Сам сотник передвигался в составе группы нукеров по центру сотни, пытаясь отслеживать происходящее на поле боя. Воняло порохом и жженым мясом; над полем стелился сизый едкий дым, смешанный с белесой дымкой пронизанного эфиром тумана. Уши привычно болели от разрывов гранат и свиста снарядов над головой. Есуген не ощущал давнего возбуждения, которое всегда испытывал в бою, во время подобных дерзких налетов и стычек. Наоборот, у него было тяжкое чувство, будто он выполняет нудную и вконец опротивевшую работу. Он командовал десятниками, отдавал приказы, посылал туда-обратно гонцов, прибегающих от штабной машины тумэнбаши Тенгрикута. Конь всхрапывал под ним, и Есуген, пригибаясь к холке животного, вполголоса успокаивал его, сам не веря тому, что говорит. Руки до боли сжимали поводья, будто он… будто он хотел…
И, внезапно поняв, чего хочет, Есуген ударил шпорами коня и погнал его вперед, в самую гущу боя, развернувшегося под образовавшейся в стене брешью. Артиллерия уже перестала бить снарядами, и сейчас к дыре стягивался авангард монгольского войска. Нукеры рванулись следом за предводителем, да и солдаты джагуна, увидев бесстрашно рванувшегося вперед предводителя, с бешеными криками понеслись вслед за ним, нарушая строй. Под окрики и свист бойцов он несся к стене Ханя, прижимаясь лицом к конской гриве и что-то крича, чувствуя стекающие по лицу соленые слезы.

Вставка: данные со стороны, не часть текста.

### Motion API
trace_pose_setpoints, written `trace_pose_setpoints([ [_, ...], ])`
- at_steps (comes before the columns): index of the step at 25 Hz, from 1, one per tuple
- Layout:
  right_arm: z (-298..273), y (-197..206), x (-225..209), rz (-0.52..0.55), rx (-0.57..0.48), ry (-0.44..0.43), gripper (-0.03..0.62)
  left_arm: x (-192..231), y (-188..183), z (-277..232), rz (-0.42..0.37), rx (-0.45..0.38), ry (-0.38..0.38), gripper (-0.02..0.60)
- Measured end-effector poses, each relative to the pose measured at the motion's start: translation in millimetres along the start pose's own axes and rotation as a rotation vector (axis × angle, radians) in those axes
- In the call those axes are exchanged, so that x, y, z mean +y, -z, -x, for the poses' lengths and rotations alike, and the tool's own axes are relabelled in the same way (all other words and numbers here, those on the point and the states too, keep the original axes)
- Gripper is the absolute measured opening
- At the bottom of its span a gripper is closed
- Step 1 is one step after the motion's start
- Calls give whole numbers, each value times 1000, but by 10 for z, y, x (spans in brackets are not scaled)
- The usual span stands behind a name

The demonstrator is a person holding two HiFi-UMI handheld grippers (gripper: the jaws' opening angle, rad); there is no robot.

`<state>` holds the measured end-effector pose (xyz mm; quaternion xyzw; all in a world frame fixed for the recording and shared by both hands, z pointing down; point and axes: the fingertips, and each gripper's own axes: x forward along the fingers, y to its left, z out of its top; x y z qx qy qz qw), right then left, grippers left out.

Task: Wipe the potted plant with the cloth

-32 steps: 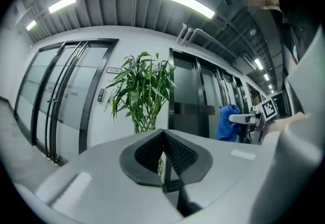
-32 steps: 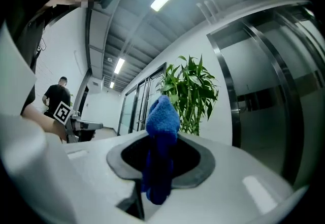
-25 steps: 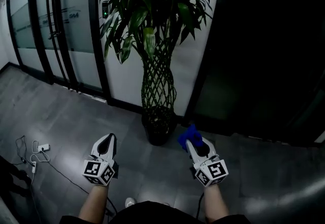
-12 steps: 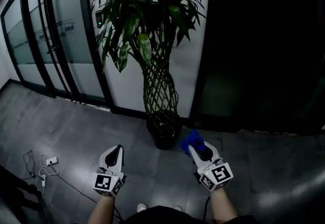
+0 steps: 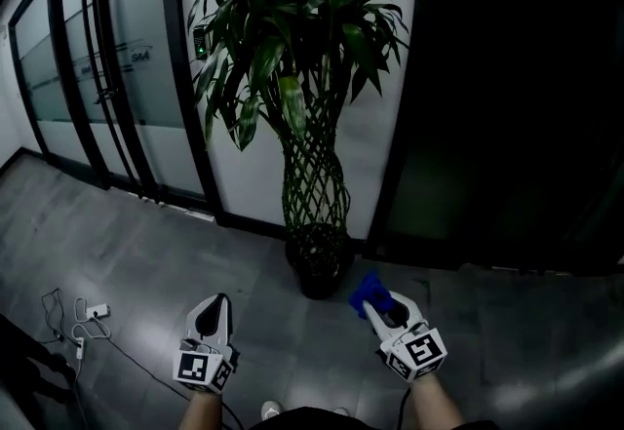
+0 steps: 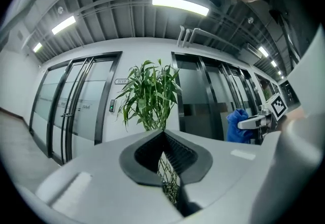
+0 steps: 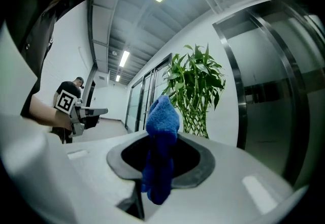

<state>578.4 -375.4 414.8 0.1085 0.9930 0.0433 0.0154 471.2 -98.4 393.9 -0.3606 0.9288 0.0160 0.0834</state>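
Nearest the person, two hand-held grippers hang low over the grey floor [image 5: 146, 243], short of a tall potted plant [image 5: 314, 175] with green strap leaves, lattice-braided stems and a dark round pot [image 5: 318, 267]. The left gripper [image 5: 216, 306], near-left of the pot, has its jaws drawn together to a thin slit with nothing between them. The right gripper [image 5: 380, 309], near-right of the pot, is clenched on a bright blue fluffy cloth [image 7: 161, 131] that bunches above the jaws and droops below them. The cloth touches no leaf or stem, so wiping looks not yet begun; all the foliage seems left to do. Far left of the plant lies a white power strip with cable [image 5: 86, 311]. Behind the plant stands a white wall panel [image 5: 375, 140], with black-framed glass doors [image 5: 117, 58] to its left.
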Motion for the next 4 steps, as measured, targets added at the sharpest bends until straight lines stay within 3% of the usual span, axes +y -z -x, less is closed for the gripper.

Перед его взором застыло навечно испуганное лицо растерзанной Мирцы, привязанной к деревянному ослу.
У самой стены конь споткнулся о рассыпанные по земле дымящиеся камни и вывернул копыто. Взвизгнув, животное рухнуло наземь. Есуген выпрыгнул из седла, рванулся в сторону, но очень больно ударился плечом о край разбитой стенной кладки. В глазах потемнело. Шатаясь, он поднялся на ноги, пошарил вокруг руками в поисках винтовки, но не нашел. Совсем рядом свистели пули; морду дергающегося рядом коня разворотило в настоящее месиво, отчего сотника окатило ошметками мяса вперемешку с кусочками костей. Есуген выхватил из кобуры пистолет и сделал несколько выстрелов наугад в сторону внутреннего периметра укрепления, где за бойницами засели ведущие безостановочный огонь люди. Что-то горячее, как капля расплавленного металла, ударило в грудь и отбросило назад, насквозь пробив бронежилет. Ртом сразу хлынула кровь, вязкая, густая, похожая на темную нефтяную жижу. Сотник отбросил пистолет и побрел куда глаза глядят, прочь от этого мельтешащего разъяренными человеческими лицами хаоса. Ему хотелось отдохнуть. Да, все, чего он хотел сейчас, — это толику покоя, которую давно заслужил за свою беспокойную дурацкую жизнь. К черту все, пришла крамольная мысль. Ты свое отвоевал, Есуген.